__Work required__.
Using the exact wording, repeat every line of the material.

__Material provided__.
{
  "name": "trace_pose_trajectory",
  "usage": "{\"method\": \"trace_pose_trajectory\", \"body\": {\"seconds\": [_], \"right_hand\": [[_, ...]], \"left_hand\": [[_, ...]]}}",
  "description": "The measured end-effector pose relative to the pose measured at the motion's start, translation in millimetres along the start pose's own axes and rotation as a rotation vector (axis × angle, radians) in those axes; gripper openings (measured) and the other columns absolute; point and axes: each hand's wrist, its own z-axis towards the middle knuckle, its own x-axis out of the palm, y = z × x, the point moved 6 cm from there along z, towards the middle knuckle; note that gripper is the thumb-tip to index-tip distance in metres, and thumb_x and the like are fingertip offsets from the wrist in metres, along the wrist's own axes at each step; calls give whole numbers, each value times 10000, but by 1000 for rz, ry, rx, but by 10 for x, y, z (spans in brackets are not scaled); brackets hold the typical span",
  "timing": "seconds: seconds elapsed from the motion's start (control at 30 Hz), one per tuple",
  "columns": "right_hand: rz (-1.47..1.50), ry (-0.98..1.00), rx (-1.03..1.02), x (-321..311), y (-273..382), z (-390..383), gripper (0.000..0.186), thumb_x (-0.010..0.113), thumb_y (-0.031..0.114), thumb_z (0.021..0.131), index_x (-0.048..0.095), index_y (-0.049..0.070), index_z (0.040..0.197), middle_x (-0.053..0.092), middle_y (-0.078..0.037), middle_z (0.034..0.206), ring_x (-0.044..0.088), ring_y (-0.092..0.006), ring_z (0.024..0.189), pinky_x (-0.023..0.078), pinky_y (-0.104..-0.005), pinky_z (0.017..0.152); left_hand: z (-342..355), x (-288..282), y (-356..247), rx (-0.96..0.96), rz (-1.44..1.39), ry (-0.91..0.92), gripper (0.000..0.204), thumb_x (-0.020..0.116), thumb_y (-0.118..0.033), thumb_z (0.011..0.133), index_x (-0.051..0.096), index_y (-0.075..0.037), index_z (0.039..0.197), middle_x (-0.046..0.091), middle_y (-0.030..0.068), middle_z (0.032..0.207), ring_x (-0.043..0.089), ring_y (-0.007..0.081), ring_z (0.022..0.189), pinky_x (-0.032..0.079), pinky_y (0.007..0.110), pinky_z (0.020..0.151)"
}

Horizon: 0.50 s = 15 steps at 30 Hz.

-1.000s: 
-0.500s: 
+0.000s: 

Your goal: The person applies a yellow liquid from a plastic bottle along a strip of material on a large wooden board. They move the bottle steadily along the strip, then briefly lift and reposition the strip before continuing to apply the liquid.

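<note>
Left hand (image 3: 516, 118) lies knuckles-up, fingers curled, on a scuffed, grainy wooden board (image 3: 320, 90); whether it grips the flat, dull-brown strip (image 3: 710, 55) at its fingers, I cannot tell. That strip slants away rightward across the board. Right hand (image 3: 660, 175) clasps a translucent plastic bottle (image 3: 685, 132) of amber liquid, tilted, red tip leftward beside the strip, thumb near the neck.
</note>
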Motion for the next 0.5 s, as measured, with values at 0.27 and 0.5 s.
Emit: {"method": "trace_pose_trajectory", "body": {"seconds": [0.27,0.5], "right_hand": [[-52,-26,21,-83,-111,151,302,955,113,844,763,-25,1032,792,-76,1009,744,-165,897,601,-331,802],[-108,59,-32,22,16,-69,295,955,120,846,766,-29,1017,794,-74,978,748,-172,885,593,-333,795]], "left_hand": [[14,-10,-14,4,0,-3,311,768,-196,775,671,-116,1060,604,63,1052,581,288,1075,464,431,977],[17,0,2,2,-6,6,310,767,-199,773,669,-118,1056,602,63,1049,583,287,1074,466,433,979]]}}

__Response to this task__.
{
  "name": "trace_pose_trajectory",
  "usage": "{\"method\": \"trace_pose_trajectory\", \"body\": {\"seconds\": [_], \"right_hand\": [[_, ...]], \"left_hand\": [[_, ...]]}}",
  "description": "The measured end-effector pose relative to the pose measured at the motion's start, translation in millimetres along the start pose's own axes and rotation as a rotation vector (axis × angle, radians) in those axes; gripper openings (measured) and the other columns absolute; point and axes: each hand's wrist, its own z-axis towards the middle knuckle, its own x-axis out of the palm, y = z × x, the point moved 6 cm from there along z, towards the middle knuckle; note that gripper is the thumb-tip to index-tip distance in metres, and thumb_x and the like are fingertip offsets from the wrist in metres, along the wrist's own axes at each step; calls give whole numbers, each value times 10000, but by 1000 for rz, ry, rx, but by 10 for x, y, z (spans in brackets are not scaled); brackets hold the typical span",
  "timing": "seconds: seconds elapsed from the motion's start (control at 30 Hz), one per tuple",
  "columns": "right_hand: rz (-1.47..1.50), ry (-0.98..1.00), rx (-1.03..1.02), x (-321..311), y (-273..382), z (-390..383), gripper (0.000..0.186), thumb_x (-0.010..0.113), thumb_y (-0.031..0.114), thumb_z (0.021..0.131), index_x (-0.048..0.095), index_y (-0.049..0.070), index_z (0.040..0.197), middle_x (-0.053..0.092), middle_y (-0.078..0.037), middle_z (0.034..0.206), ring_x (-0.044..0.088), ring_y (-0.092..0.006), ring_z (0.024..0.189), pinky_x (-0.023..0.078), pinky_y (-0.104..-0.005), pinky_z (0.017..0.152); left_hand: z (-342..355), x (-288..282), y (-356..247), rx (-0.96..0.96), rz (-1.44..1.39), ry (-0.91..0.92), gripper (0.000..0.204), thumb_x (-0.020..0.116), thumb_y (-0.118..0.033), thumb_z (0.011..0.133), index_x (-0.051..0.096), index_y (-0.075..0.037), index_z (0.039..0.197), middle_x (-0.046..0.091), middle_y (-0.030..0.068), middle_z (0.032..0.207), ring_x (-0.043..0.089), ring_y (-0.007..0.081), ring_z (0.022..0.189), pinky_x (-0.032..0.079), pinky_y (0.007..0.110), pinky_z (0.020..0.151)"
}

Horizon: 0.50 s = 15 steps at 30 Hz.

-1.000s: 
-0.500s: 
+0.000s: 

Your goal: The person applies a yellow liquid from a plastic bottle along a strip of material on a large wooden board. They move the bottle steadily along the strip, then briefly lift and reposition the strip before continuing to apply the liquid.

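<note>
Left hand (image 3: 516, 118) lies knuckles-up, fingers curled, on a scuffed, grainy wooden board (image 3: 320, 90); whether it grips the flat, dull-brown strip (image 3: 710, 55) at its fingers, I cannot tell. That strip slants away rightward across the board. Right hand (image 3: 660, 175) clasps a translucent plastic bottle (image 3: 685, 132) of amber liquid, tilted, red tip leftward beside the strip, thumb near the neck.
</note>
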Motion for the next 0.5 s, as measured, with values at 0.27 and 0.5 s.
Emit: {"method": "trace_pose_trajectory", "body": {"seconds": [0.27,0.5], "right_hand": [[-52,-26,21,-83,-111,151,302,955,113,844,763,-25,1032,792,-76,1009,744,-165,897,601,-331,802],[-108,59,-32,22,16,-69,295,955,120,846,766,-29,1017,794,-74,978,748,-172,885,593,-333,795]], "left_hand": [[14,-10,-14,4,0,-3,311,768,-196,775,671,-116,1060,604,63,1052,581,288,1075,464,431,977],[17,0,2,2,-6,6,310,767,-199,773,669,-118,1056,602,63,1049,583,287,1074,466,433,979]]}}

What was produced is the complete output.